QueryByCommittee#

class skactiveml.pool.QueryByCommittee(method='KL_divergence', eps=1e-07, sample_predictions_method_name=None, sample_predictions_dict=None, missing_label=nan, random_state=None)[source]#

Bases: SingleAnnotatorPoolQueryStrategy

Query-by-Committee (QBC)

The Query-by-Committee (QBC) [1], [2], [3], [4], [5] strategy maintains a committee of models and selects unlabeled samples where the committee most disagrees, targeting epistemic uncertainty. In batch mode, it ranks points by a disagreement score and takes the top batch_size samples. There are multiple variants to measure the disagreement:

KL-divergence disagreement (classification). For each model, compute the Kullback–Leibler divergence between its predictive distribution and the committee average and average across models. Larger values indicate stronger distributional disagreement.
Vote entropy (classification). Each model votes for a class, the entropy of the vote histogram measures disagreement, and higher entropy is preferred.
Variation ratios (classification). One minus the fraction of votes for the modal class measures lack of consensus, and higher values are preferred.
Empirical variance (regression). The variance of the committee’s real-valued predictions quantifies disagreement, and higher variance is preferred.

Parameters:

method“KL_divergence” or “vote_entropy” or “variation_ratios, default=’KL_divergence’

The method to calculate the disagreement in the case of classification. ‘KL_divergence’, ‘vote_entropy’, and ‘variation_ratios’ are possible. In the case of regression, this parameter is ignored and the empirical variance is used.

epsfloat > 0, default=1e-7

Minimum probability threshold to compute log-probabilities (only relevant for method=’KL_divergence’).

sample_predictions_method_namestr, default=None

Certain estimators may offer methods enabling to construct a committee by sampling predictions of committee members. This parameter is to indicate the name of such a method.

If sample_predictions_method_name=None no sampling is performed.
If sample_predictions_method_name is not None and in the case of classification, the method is expected to take samples of the shape (n_samples, …) as input and to output probabilities of the shape (n_members, n_samples, n_classes), e.g., sample_proba in skactiveml.base.ClassFrequencyEstimator.
If sample_predictions_method_name is not None and in the case of regression, the method is expected to take samples of the shape (n_samples, …) as input and to output numerical values of the shape (n_members, n_samples), e.g., sample_y in sklearn.gaussian_process.GaussianProcessRegressor.
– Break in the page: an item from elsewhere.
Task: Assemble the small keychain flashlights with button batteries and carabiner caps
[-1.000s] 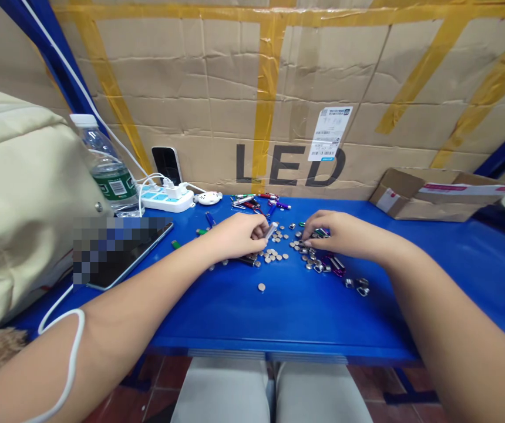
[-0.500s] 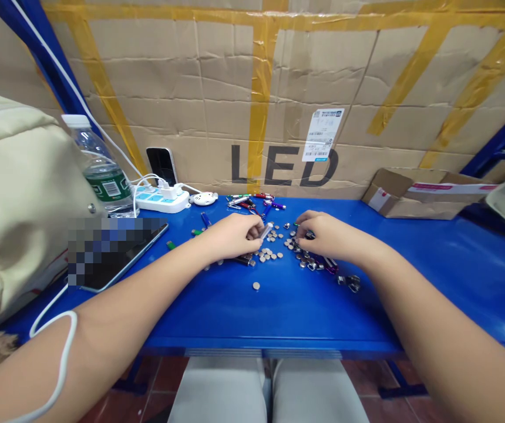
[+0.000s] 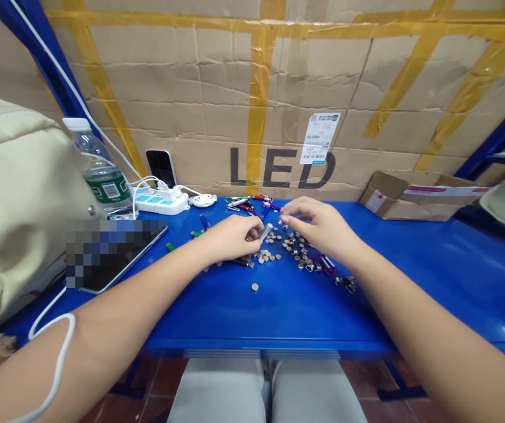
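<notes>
My left hand (image 3: 230, 238) pinches a small silver cylinder (image 3: 266, 231), probably a mini flashlight body, between thumb and fingers. My right hand (image 3: 316, 223) hovers over the blue table's far side, with its thumb and fingertips closed to a pinch; nothing shows between them. Below both hands lies a scatter of silver button cells (image 3: 270, 249), with one lone cell (image 3: 255, 287) nearer me. Purple and silver flashlight parts (image 3: 325, 264) lie right of the cells. A heap of coloured slim flashlights (image 3: 248, 201) sits at the far edge beyond my hands.
A power strip (image 3: 160, 202) with plugged-in chargers, a water bottle (image 3: 100, 170) and a blurred tablet (image 3: 120, 258) stand at left, beside a cream bag (image 3: 19, 200). A flattened cardboard box (image 3: 411, 197) lies at far right. A taped cardboard wall (image 3: 252, 106) rises behind the table.
My right hand has lifted off the button cells and moved left and farther away, its fingers closing to a pinch. My left hand has stayed in place with the cylinder.
</notes>
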### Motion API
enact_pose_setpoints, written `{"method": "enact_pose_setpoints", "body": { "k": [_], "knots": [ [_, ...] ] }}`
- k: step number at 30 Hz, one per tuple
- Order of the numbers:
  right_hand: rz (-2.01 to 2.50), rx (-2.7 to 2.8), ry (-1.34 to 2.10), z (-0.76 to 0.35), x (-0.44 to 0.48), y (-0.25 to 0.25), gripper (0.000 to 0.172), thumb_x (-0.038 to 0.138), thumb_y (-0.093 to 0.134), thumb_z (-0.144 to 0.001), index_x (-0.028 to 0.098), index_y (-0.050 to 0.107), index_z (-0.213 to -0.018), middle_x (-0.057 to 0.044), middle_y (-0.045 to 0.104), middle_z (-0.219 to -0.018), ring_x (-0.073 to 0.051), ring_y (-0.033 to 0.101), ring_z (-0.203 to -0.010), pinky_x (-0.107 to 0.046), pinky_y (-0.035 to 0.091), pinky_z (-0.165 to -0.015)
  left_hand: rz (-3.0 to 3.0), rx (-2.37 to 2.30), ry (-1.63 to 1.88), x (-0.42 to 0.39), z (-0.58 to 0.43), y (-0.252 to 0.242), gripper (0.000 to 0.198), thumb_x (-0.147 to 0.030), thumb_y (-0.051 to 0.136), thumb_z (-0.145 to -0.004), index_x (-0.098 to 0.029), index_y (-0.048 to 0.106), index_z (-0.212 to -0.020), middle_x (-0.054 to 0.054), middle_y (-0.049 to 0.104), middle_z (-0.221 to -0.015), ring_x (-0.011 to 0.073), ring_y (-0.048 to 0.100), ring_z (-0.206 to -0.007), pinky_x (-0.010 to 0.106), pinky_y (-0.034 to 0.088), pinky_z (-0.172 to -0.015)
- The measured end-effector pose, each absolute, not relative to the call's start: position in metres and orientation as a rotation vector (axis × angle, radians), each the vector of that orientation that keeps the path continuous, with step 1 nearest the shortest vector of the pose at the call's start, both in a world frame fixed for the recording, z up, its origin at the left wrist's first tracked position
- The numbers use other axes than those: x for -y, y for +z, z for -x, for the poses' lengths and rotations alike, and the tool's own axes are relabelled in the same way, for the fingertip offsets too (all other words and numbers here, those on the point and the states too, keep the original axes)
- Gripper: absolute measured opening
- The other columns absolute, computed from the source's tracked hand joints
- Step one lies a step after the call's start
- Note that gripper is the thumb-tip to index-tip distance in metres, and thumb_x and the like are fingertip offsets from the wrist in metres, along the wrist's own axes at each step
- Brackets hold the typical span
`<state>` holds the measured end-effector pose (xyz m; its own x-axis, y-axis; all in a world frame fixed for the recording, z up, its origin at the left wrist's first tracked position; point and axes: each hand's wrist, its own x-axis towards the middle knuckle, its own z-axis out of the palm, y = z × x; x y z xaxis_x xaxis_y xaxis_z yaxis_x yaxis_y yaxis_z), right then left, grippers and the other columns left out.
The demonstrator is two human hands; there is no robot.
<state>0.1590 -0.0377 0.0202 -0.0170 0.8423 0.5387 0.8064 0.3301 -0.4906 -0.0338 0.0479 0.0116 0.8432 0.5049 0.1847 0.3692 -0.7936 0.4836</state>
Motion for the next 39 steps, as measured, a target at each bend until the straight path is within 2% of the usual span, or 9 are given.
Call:
{"method": "enact_pose_setpoints", "body": {
  "k": [2,6,12,16,21,27,31,35,39],
  "knots": [
    [1.445,1.736,0.132,-0.152,0.036,0.017,0.015,0.032,0.058,-0.083,0.020,0.067,-0.079,-0.005,0.067,-0.096,-0.019,0.061,-0.091,-0.031,0.048,-0.078,-2.572,-0.624,0.437,-0.047,0.034,0.012,0.018,-0.022,0.056,-0.076,-0.017,0.060,-0.093,0.003,0.069,-0.088,0.0161,0.064,-0.081,0.029,0.050,-0.077],
    [1.426,1.676,0.219,-0.144,0.034,0.010,0.016,0.033,0.057,-0.083,0.020,0.065,-0.080,-0.004,0.068,-0.092,-0.018,0.061,-0.088,-0.031,0.047,-0.079,-2.537,-0.602,0.452,-0.043,0.033,0.013,0.016,-0.022,0.057,-0.078,-0.017,0.059,-0.093,0.003,0.069,-0.087,0.0158,0.064,-0.080,0.028,0.049,-0.075],
    [1.455,1.500,0.269,-0.141,0.034,0.011,0.025,0.041,0.058,-0.082,0.017,0.064,-0.077,-0.006,0.068,-0.082,-0.017,0.060,-0.076,-0.030,0.045,-0.071,-2.486,-0.575,0.578,-0.038,0.028,0.013,0.018,-0.030,0.050,-0.087,-0.018,0.060,-0.095,0.001,0.066,-0.079,0.0130,0.059,-0.068,0.025,0.044,-0.062],
    [1.441,1.410,0.275,-0.138,0.034,0.010,0.029,0.044,0.059,-0.079,0.016,0.063,-0.074,-0.005,0.067,-0.076,-0.017,0.058,-0.072,-0.029,0.044,-0.066,-2.538,-0.627,0.715,-0.033,0.024,0.008,0.017,-0.027,0.050,-0.088,-0.017,0.061,-0.096,0.002,0.068,-0.085,0.0147,0.061,-0.073,0.026,0.045,-0.064],
    [1.461,1.333,0.281,-0.134,0.034,0.010,0.028,0.042,0.059,-0.078,0.016,0.061,-0.069,-0.004,0.065,-0.071,-0.015,0.055,-0.066,-0.028,0.041,-0.063,-2.945,-0.740,0.883,-0.031,0.023,0.004,0.018,-0.026,0.045,-0.092,-0.015,0.059,-0.096,0.006,0.065,-0.093,0.0193,0.061,-0.084,0.029,0.043,-0.069],
    [1.487,1.185,0.403,-0.132,0.029,0.001,0.032,0.046,0.060,-0.076,0.016,0.058,-0.065,-0.003,0.063,-0.066,-0.013,0.052,-0.060,-0.027,0.040,-0.060,-3.461,-0.751,1.007,-0.032,0.023,0.008,0.020,-0.013,0.038,-0.092,-0.013,0.056,-0.085,0.007,0.062,-0.077,0.0195,0.060,-0.073,0.031,0.035,-0.063],
    [1.430,1.080,0.549,-0.135,0.022,-0.007,0.031,0.045,0.059,-0.077,0.016,0.056,-0.067,-0.002,0.061,-0.063,-0.013,0.055,-0.060,-0.027,0.043,-0.061,-3.515,-0.802,0.986,-0.031,0.020,0.011,0.025,-0.008,0.035,-0.092,-0.013,0.058,-0.084,0.007,0.062,-0.076,0.0195,0.060,-0.073,0.032,0.035,-0.063],
    [1.433,1.279,0.570,-0.143,0.024,-0.001,0.022,0.038,0.054,-0.083,0.017,0.057,-0.080,-0.003,0.064,-0.071,-0.014,0.059,-0.062,-0.029,0.047,-0.064,-3.285,-0.821,0.829,-0.036,0.020,0.015,0.018,-0.023,0.044,-0.093,-0.014,0.060,-0.096,0.008,0.065,-0.091,0.0209,0.061,-0.084,0.030,0.041,-0.067],
    [1.395,1.768,0.149,-0.154,0.029,0.010,0.019,0.029,0.052,-0.087,0.018,0.061,-0.099,-0.007,0.068,-0.093,-0.018,0.062,-0.078,-0.033,0.048,-0.074,-3.039,-0.668,0.647,-0.048,0.028,0.019,0.022,-0.028,0.046,-0.093,-0.017,0.060,-0.105,0.007,0.066,-0.103,0.0199,0.061,-0.094,0.030,0.045,-0.076]
  ]
}}
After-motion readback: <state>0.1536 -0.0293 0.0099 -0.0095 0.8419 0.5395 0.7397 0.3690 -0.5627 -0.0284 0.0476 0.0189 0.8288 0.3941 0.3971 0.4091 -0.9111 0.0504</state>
sample_predictions_dictdict, default=None

Parameters (excluding the samples) that are passed to the method with the name sample_predictions_method_name.

This parameter must be None, if sample_predictions_method_name is None.
Otherwise, it may be used to define the number of sampled members, e.g., by defining n_samples as parameter to the method sample_proba of skactiveml.base.ClassFrequencyEstimator or sample_y of sklearn.gaussian_process.GaussianProcessRegressor.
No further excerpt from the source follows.